Un ulteriore elemento di analisi, coerente con il processo di mediatizzazione, riguarda gli utilizzi delle tecnologie digitali e la piattaformizzazione culturale (Poell et al. 2021). App di messaggistica come WhatsApp e Telegram hanno assunto negli ultimi anni un ruolo interessante sia come tool per l’audience engagement, sia come spazi organizzativi, sia come strumenti per la ricerca qualitativa (Chen, Neo 2019; Colom 2022). Più limitato, invece, lo studio sull’impatto di questi strumenti nella facilitazione della discussione e nel confronto intorno a tematiche legate alle performing art e alla partecipazione culturale.

Nel quadro che osserva la stratificazione della temporalità nel contesto della partecipazione culturale e della ricerca alla luce del processo di mediatizzazione del sociale, il presente contributo si propone di analizzare le funzioni di WhatsApp come strumento di coordinamento, coinvolgimento dei partecipanti e per la ricerca qualitativa in tre progetti di arti performative partecipative selezionati come casi di studio in un più ampio progetto Prin in corso. I progetti BAT - Bottega Amletica Testoriana, Sognando Apiria, Dance Well - molto diversi tra loro per entità, organizzazione, modalità partecipativa – sono stati oggetto di una fase di ricerca-azione che ha previsto l’analisi del contenuto del materiale postato sul gruppo BAT Spettatori/trici formatosi spontaneamente durante il progetto e la moderazione, raccolta, analisi delle conversazioni nei gruppi WhatsApp istituite dall’équipe di ricerca. Alla luce delle domande di ricerca di questa fase dell’indagine, volte a comprendere 1. quali siano i limiti e le potenzialità delle chat di WhatsApp nella ricerca-azione su progetti artistici partecipativi e 2. in che modo le possibilità offerte dalle chat danno forma alle esperienze pre- e post-performance, è possibile preliminarmente affermare come WhatsApp si riveli uno strumento efficace per la ricerca-azione e la co-progettazione, in particolare per ampliare le esperienze e i processi di riflessione dei partecipanti che hanno bisogno di essere sedimentate in temporalità espanse.

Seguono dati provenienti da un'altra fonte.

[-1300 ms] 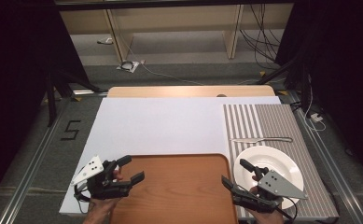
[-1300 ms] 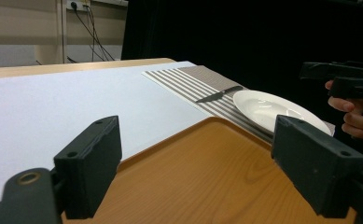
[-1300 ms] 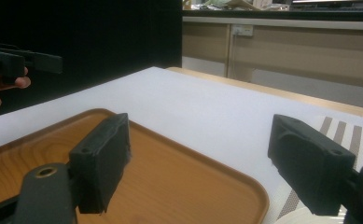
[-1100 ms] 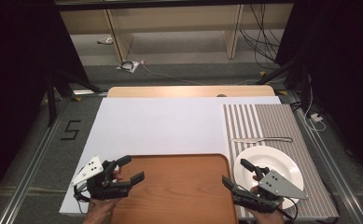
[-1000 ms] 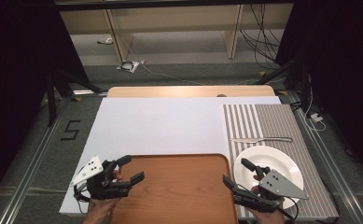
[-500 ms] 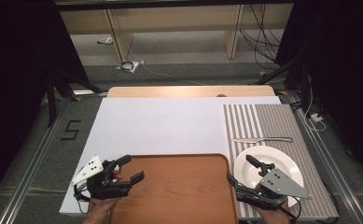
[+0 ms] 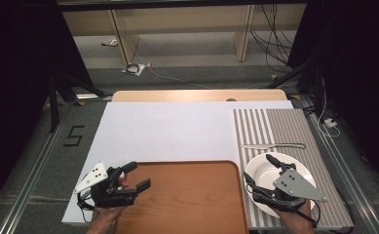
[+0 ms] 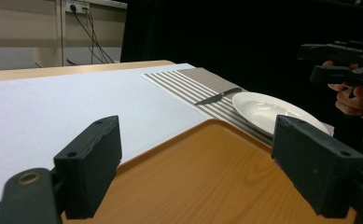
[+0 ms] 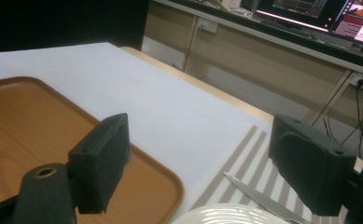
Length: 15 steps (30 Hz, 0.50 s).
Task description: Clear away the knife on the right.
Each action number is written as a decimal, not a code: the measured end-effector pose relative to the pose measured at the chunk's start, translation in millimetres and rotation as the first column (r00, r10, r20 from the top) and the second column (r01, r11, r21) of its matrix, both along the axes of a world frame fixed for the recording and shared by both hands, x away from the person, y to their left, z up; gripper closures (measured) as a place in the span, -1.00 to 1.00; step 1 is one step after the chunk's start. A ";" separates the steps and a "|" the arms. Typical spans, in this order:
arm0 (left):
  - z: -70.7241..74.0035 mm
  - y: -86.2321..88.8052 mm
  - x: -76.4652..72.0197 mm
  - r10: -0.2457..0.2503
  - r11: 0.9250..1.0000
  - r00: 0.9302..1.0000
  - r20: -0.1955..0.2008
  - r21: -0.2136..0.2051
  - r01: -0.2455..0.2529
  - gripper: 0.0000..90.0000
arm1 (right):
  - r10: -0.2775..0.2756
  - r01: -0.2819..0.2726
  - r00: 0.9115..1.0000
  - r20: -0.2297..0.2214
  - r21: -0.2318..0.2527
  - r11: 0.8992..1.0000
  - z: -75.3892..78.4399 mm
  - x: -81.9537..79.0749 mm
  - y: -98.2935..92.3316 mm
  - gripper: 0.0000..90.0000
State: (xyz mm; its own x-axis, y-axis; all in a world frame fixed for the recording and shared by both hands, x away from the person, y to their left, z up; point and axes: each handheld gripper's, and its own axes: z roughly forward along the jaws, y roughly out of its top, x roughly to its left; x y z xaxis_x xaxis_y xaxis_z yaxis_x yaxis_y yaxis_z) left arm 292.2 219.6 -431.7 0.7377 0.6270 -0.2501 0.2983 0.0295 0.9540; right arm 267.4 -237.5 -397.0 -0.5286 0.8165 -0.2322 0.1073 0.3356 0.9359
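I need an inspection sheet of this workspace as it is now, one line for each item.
Surface: table under a white sheet; striped mat at the right.
Job's things: wooden tray, nothing on it; white plate on the mat; knife beyond the plate.
Clutter: nothing seen.
Grippers: left gripper open at the tray's left edge; right gripper open above the plate.
Cables: several on the floor beyond the table, more hanging at the far right.
Surroundings: wooden shelving behind, dark curtains at both sides.
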 end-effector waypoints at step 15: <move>-0.9 0.0 2.6 0.004 1.000 1.000 -0.008 -0.009 -0.004 -0.64 | -0.134 0.109 0.977 -0.165 -0.150 0.983 11.7 51.9 -40.9 -0.53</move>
State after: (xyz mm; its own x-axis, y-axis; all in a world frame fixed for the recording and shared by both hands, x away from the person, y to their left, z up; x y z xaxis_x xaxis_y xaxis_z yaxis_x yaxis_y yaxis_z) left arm 294.8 219.6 -432.6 0.7330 0.6280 -0.2613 0.3056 0.0392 0.9514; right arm 319.4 -278.4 -385.4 -0.4697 0.8431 -0.2617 0.3123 0.4360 0.8440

Tuttavia, emergono delle sfide nel bilanciare le discussioni mirate con le conversazioni fuori tema, la libertà di espressione con l’inibizione dovuta alla presenza del gruppo di ricerca e le dinamiche tra utenti attivi e lurker. Se da un lato l’asincronicità delle chat offre più spazio per la riflessione sull’esperienza, dall’altro può generare un’aspettativa di “performatività competitiva” tra partecipanti che merita di essere approfondita.